La euforia iba in crescendo en el cerebro de Juan. Volvía a visualizar el pazo imponente de piedra noble que su tío le había dejado y un nerviosismo extraño pero placentero le envolvía. No obstante, intentaba no desequilibrar la balanza e hizo aterrizar sus ilusiones, momentáneamente al menos. Realmente no sabía nada de lo que podía esperar. Quizás la herencia no era tan cuantiosa como imaginaba. De todas maneras, en algo mejoraría su vida, se convenció.

SINOPSIS

Juan Dou ve alterada su rutinaria existencia en Escocia cuando recibe una llamada procedente de España. El albacea de un tío que no conoce le ha designado heredero. Entonces, la ambición toma los mandos de su vida y pone rumbo a Galicia, lugar que sus padres dejaron atrás cuando él era demasiado pequeño y al que ya nunca regresarían.
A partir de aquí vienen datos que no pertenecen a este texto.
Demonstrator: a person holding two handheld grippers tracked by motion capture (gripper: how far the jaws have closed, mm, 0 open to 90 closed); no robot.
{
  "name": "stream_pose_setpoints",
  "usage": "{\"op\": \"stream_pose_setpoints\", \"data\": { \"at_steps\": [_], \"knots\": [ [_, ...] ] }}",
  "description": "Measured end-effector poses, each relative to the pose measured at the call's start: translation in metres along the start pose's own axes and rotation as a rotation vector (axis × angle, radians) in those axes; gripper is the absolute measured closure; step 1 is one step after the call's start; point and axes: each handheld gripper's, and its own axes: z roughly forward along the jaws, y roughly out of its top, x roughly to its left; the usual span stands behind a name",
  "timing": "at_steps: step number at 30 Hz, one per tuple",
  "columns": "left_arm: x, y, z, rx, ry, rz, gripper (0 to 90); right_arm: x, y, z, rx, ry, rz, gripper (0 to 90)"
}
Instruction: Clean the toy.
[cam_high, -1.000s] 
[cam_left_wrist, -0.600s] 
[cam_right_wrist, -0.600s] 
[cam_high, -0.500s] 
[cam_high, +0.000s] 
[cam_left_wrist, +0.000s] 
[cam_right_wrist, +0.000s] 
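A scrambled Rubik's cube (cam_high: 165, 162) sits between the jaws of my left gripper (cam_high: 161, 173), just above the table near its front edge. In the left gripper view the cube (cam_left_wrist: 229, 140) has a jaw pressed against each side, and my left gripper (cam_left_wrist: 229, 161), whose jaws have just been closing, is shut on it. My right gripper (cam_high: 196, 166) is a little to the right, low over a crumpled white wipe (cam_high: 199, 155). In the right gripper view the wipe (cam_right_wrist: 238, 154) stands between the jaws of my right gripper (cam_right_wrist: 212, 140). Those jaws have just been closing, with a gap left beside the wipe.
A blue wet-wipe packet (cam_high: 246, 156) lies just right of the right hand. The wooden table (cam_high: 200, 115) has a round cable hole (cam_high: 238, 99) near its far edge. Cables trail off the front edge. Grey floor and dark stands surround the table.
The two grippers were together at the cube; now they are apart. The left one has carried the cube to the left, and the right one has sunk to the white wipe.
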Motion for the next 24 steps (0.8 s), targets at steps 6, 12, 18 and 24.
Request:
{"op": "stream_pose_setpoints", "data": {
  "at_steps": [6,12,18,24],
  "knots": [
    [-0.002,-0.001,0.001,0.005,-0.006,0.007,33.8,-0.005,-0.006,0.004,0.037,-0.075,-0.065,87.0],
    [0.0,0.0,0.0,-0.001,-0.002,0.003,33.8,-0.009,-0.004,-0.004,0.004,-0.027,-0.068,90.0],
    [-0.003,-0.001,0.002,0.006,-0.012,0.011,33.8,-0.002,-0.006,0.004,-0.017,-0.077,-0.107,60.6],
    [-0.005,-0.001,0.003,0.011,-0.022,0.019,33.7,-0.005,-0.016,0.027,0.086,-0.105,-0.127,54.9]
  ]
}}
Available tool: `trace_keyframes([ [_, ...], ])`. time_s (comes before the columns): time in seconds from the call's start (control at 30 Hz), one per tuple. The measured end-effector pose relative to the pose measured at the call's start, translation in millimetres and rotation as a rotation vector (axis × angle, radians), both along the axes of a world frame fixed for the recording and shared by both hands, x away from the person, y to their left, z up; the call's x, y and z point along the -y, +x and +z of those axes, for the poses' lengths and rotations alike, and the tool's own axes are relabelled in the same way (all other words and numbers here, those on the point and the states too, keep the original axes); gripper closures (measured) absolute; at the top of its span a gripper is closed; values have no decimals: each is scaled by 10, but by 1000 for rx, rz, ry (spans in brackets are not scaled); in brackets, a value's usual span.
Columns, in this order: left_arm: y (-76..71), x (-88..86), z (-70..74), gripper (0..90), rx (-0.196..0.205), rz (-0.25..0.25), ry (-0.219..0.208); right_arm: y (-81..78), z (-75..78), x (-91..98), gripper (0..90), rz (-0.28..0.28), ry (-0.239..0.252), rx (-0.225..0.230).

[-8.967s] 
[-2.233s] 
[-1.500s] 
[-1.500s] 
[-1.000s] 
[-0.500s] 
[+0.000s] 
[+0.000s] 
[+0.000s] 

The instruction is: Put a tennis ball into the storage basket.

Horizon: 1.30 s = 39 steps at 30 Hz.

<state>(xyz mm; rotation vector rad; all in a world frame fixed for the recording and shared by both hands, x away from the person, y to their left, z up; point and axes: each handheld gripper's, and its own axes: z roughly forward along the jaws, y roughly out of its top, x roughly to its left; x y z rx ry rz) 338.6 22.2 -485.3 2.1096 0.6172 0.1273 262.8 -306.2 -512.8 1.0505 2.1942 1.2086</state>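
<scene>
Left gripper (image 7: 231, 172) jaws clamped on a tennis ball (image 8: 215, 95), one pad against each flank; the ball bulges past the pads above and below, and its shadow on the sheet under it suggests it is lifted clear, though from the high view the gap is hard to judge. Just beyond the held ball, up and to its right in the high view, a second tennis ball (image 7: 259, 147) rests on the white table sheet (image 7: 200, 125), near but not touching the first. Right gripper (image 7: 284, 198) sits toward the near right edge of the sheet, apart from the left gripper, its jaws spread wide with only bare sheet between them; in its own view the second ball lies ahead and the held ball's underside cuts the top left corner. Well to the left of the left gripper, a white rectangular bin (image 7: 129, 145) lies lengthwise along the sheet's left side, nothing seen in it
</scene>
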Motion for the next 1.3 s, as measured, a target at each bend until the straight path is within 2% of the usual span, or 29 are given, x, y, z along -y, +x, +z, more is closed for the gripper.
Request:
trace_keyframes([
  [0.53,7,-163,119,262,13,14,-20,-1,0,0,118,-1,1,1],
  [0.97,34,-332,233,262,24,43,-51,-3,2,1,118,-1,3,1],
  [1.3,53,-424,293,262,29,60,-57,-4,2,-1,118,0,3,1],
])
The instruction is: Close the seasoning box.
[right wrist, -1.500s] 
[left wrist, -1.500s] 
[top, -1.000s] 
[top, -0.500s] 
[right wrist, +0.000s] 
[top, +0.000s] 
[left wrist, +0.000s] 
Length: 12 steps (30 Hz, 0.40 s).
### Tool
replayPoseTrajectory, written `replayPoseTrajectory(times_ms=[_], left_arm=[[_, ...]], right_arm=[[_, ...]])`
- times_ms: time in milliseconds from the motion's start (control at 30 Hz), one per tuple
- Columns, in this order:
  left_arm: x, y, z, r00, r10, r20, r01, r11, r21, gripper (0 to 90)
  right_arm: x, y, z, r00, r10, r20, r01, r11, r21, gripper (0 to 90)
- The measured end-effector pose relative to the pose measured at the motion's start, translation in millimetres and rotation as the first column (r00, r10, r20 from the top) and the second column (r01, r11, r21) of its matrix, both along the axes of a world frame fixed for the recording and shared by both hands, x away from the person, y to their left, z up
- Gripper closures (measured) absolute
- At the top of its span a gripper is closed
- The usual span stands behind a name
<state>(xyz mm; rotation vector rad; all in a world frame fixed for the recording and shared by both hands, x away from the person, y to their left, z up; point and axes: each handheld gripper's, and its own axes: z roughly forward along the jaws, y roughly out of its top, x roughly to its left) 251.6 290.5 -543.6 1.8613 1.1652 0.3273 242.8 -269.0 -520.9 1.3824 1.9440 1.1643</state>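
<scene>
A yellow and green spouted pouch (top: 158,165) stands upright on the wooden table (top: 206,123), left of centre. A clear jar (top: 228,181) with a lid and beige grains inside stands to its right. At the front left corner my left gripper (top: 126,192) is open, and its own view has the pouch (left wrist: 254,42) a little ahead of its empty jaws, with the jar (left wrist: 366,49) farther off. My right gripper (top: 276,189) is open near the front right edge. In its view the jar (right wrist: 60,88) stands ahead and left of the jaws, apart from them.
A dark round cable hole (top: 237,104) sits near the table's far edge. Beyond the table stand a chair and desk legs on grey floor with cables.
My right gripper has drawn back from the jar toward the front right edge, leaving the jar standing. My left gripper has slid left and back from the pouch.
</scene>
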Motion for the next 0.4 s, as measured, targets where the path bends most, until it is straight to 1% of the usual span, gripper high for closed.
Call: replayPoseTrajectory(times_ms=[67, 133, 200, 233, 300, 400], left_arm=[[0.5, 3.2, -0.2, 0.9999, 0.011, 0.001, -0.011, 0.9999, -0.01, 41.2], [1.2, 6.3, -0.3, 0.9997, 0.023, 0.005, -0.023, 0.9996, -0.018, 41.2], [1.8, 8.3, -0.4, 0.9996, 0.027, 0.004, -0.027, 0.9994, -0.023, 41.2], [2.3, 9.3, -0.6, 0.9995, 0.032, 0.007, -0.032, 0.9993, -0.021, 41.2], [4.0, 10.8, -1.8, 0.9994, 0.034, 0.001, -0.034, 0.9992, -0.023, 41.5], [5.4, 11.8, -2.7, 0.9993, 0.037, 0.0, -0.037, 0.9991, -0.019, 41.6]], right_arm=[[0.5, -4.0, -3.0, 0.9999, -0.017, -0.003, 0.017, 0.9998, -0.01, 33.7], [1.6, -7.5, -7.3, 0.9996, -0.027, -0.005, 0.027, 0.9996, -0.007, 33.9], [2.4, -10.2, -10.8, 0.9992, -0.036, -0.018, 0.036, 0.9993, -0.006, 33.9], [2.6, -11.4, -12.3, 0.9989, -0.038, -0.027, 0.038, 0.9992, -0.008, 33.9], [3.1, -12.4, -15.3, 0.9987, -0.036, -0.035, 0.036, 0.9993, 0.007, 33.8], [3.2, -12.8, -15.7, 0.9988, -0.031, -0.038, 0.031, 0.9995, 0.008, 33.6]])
Es en la tierra de sus antepasados donde se dará cuenta de que está muerto… administrativamente. A partir de ahí, intentará desenredar la intrincada madeja de trabas que le impiden alcanzar un premio que ansía a pesar de no conocerlo. Pero lo que tampoco sabe es qué se esconde tras su designación de heredero. A medida que escarba, se da cuenta que el inestable terreno que lo sostiene está lleno de intereses oscuros, delitos y muertes más reales que la suya. Su vida, tranquila y predecible, ya nunca podrá ser igual que antes.

En el laberinto de peligros en el que está envuelto, Juan solo contará con la ayuda de alguien que lo conoce casi mejor que él mismo. Un descreído personaje que lo lleva protegiendo desde antes de que tuviera conciencia de su propia existencia. Un ser que en muchas religiones ha recibido el inexacto, pero sugerente nombre de “ángel de la guarda” y que se ha visto en la obligación de encarnarse como único medio para salvar a su protegido.

Una historia sobre la ambición, una seductora tela de araña que esconde quizá más riesgos que la recompensa envuelta en bruma que promete.